◆ Task brief ◆
Return each line below exactly as it reads, and omit any image in it.

─── Stored data

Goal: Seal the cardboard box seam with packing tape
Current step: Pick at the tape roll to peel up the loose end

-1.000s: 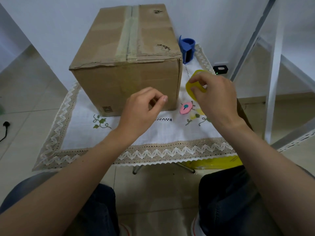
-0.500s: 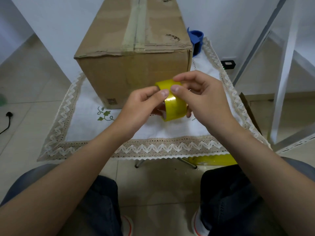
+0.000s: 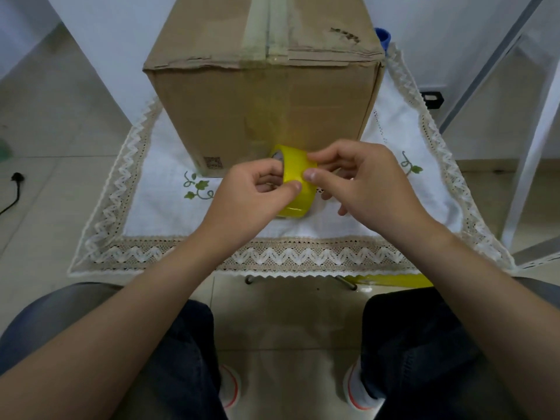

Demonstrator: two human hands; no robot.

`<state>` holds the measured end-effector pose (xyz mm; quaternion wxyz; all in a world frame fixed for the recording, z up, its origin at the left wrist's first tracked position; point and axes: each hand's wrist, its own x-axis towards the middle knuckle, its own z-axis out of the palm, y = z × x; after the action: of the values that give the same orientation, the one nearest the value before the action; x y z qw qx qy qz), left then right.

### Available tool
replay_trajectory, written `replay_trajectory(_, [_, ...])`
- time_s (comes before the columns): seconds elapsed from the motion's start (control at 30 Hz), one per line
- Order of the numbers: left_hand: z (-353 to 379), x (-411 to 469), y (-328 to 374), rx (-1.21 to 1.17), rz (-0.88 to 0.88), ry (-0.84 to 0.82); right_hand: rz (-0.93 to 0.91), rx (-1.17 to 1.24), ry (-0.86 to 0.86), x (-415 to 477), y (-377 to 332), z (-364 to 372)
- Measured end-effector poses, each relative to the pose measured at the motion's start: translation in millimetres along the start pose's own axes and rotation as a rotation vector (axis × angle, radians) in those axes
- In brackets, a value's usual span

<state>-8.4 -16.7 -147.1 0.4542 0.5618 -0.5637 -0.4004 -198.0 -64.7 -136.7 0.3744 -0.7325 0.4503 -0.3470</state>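
Note:
A brown cardboard box (image 3: 266, 95) stands on a small table covered by a white embroidered cloth (image 3: 157, 213). Old pale tape runs along the seam (image 3: 266, 25) on its top. In front of the box, above the cloth, I hold a roll of yellow packing tape (image 3: 295, 180) with both hands. My left hand (image 3: 257, 192) grips the roll from the left, thumb on its outer face. My right hand (image 3: 360, 183) holds it from the right, thumb and forefinger pinching at the tape's surface.
A blue object (image 3: 382, 36) peeks out behind the box at the right. A white metal frame (image 3: 533, 140) stands to the right. A black plug and cable (image 3: 15, 186) lie on the tiled floor at left. A yellow item (image 3: 391, 280) shows under the table's front edge.
One second ago my right hand alone held the roll at the right of the box. It came to the middle, my left hand took hold too, and the view tilted lower.

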Motion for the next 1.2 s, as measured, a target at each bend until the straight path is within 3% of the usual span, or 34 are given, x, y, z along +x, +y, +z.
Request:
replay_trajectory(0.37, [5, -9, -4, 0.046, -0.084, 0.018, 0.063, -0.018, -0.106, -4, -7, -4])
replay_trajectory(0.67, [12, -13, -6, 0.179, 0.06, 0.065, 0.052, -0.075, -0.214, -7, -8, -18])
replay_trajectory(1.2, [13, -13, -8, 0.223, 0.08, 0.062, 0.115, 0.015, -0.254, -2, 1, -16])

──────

◆ Response below ◆
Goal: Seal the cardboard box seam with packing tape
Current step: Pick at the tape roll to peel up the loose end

-1.000s: 
-0.500s: 
+0.000s: 

Demonstrator: two human hands; no robot.

`<state>` holds the measured end-effector pose (xyz mm; quaternion wxyz; all in a world frame fixed for the recording, z up, its origin at the left wrist's first tracked position; point and axes: each hand's wrist, its own x-axis towards the middle knuckle, its own z-axis out of the palm, y = z × x; after the action: of the values that give the same orientation, the one nearest the value before the action; x y z qw qx qy qz), left then right.

### Available tool
replay_trajectory, written `replay_trajectory(_, [_, ...])`
- time_s (comes before the columns): seconds elapsed from the motion's start (control at 30 Hz), one per line
- Order of the numbers: left_hand: z (-353 to 379), x (-411 to 469), y (-328 to 374), rx (-1.21 to 1.17), rz (-0.88 to 0.88), ry (-0.84 to 0.82); right_hand: rz (-0.93 to 0.91), rx (-1.17 to 1.24), ry (-0.86 to 0.86), x (-415 to 477), y (-377 to 332), z (-364 to 372)
- Measured end-effector poses, each relative to the pose measured at the motion's start: translation in millimetres along the start pose's own axes and rotation as a rotation vector (axis × angle, radians) in those axes
- In brackets, a value's usual span

<state>-8.4 -16.7 -147.1 0.4542 0.5618 -0.5637 -0.4004 -198.0 -64.7 -136.7 0.3744 -0.7325 0.4503 -0.3470</state>
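Note:
A brown cardboard box (image 3: 266, 95) stands on a small table covered by a white embroidered cloth (image 3: 157, 213). Old pale tape runs along the seam (image 3: 266, 25) on its top. In front of the box, above the cloth, I hold a roll of yellow packing tape (image 3: 295, 180) with both hands. My left hand (image 3: 257, 192) grips the roll from the left, thumb on its outer face. My right hand (image 3: 360, 183) holds it from the right, thumb and forefinger pinching at the tape's surface.
A blue object (image 3: 382, 36) peeks out behind the box at the right. A white metal frame (image 3: 533, 140) stands to the right. A black plug and cable (image 3: 15, 186) lie on the tiled floor at left. A yellow item (image 3: 391, 280) shows under the table's front edge.
One second ago my right hand alone held the roll at the right of the box. It came to the middle, my left hand took hold too, and the view tilted lower.
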
Motion for the next 1.2 s, as measured, a target at each bend until the straight path is within 3% of the usual span, or 34 are given, x, y, z along +x, +y, +z.
Request:
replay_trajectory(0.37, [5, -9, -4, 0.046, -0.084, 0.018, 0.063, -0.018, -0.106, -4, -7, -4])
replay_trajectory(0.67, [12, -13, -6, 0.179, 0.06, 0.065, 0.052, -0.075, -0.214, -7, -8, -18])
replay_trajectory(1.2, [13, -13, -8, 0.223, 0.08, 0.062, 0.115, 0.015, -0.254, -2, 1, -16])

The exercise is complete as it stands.